The world make kaput <1章:2>
狂戦士の輪曲
5mは離れていたと思う。
それをエリスは一足飛びで手近なランポスの正面に顔を下げて立った。
突然現れた自分達と同じ顔…だが、首から下が違う。
真っ赤なドレス…そして懐かしい匂い…そう、エリスの赤いドレスはこの森丘をしきっていたドスランポスの血で染めた物。

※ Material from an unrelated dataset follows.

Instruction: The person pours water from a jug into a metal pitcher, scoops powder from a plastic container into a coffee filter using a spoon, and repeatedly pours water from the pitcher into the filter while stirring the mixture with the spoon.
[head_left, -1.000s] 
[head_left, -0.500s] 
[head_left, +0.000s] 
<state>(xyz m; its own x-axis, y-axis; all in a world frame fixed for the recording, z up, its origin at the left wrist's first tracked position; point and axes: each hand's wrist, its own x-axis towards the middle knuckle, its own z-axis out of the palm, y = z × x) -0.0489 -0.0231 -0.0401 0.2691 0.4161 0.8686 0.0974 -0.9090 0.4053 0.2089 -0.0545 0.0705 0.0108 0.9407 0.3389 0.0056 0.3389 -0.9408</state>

正面のランポスは敵(かたき)だとばかりに噛み付こうとした…その時エリスが下げていた顔を上げ、 ランポスと眼を合わせた。
至極無表情な顔だったが…刹那、ランポスはビクリと体を硬直させた。
明らかな殺意…その辺り一面を覆う重圧
一触即発の空気の中、エリスがチャチャブーへ顔を向け、ニコリと笑顔を見せた。
チャチャブーはその笑顔の意味をすぐに理解した。
『敵か味方かなんてどうでもいい…でも、今は〝仲間〟だ』
チャチャブーは小さく頷き、戦意を新たにして武器を握り締めた。
それは2匹の狂戦士(バーサーカー)が奏でる輪曲(ワルツ)
ラウルは蚊帳の外
エリスとチャチャブーは同時に正面にいたランポスを切り捨てた。
エリスは一撃で仕留めたが、チャチャブーの武器ではリーチの長さもあり、一撃で仕留めきれず追撃を喰らわせなくてはいけなかった。
そのため自分にふりかかる爪に気付くのに少し遅れた。